Task instructions: Look below for the line holding "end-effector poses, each" and the line holding "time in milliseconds". Transcribe exactly those lines and all lines between them, nothing more.
━━━ Supplied information ━━━
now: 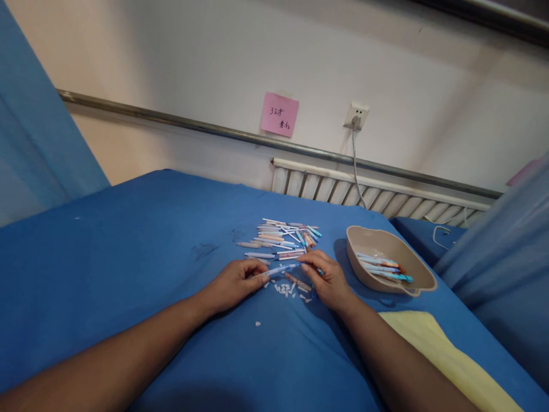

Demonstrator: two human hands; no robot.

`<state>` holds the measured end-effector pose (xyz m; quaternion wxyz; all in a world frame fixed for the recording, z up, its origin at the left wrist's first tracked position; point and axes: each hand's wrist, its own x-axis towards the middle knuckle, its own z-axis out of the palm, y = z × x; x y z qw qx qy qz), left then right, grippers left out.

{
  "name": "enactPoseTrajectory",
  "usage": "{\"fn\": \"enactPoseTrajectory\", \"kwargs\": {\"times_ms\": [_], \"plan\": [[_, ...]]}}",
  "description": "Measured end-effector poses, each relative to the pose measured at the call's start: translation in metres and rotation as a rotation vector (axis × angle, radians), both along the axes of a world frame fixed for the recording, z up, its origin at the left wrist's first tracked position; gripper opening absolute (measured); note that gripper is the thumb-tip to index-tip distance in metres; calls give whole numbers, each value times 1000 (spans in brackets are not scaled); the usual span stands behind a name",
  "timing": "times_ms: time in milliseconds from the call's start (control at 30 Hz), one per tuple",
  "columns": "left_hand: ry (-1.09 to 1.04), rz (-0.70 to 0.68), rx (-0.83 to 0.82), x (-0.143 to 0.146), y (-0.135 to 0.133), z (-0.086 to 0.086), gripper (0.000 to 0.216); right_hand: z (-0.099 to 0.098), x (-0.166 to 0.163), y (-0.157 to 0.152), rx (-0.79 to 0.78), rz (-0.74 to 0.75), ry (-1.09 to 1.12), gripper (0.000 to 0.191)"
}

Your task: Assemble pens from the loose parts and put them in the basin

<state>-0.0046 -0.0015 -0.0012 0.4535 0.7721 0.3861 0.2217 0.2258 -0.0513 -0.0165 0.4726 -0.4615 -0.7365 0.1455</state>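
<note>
My left hand and my right hand rest on a blue cloth-covered table, pinching the two ends of one thin pen held level between them. Just beyond lies a loose pile of pens and refills. Small white pieces are scattered under and between my hands, with one stray piece nearer to me. A beige tray to the right of my right hand holds several pens.
A yellow cloth lies at the near right of the table. Behind are a wall with a pink note, a socket with a cable, a metal rail and a radiator. Blue curtains hang at left and right.
</note>
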Motion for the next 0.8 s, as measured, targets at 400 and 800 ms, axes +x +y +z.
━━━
Your solution:
  "description": "Measured end-effector poses, each relative to the pose measured at the call's start: translation in metres and rotation as a rotation vector (axis × angle, radians), both along the axes of a world frame fixed for the recording, z up, its origin at the left wrist's first tracked position; gripper opening absolute (measured); note that gripper is the thumb-tip to index-tip distance in metres; calls give whole numbers, each value times 1000 (spans in brackets are not scaled); the usual span stands behind a name",
  "timing": "times_ms: time in milliseconds from the call's start (control at 30 Hz), one per tuple",

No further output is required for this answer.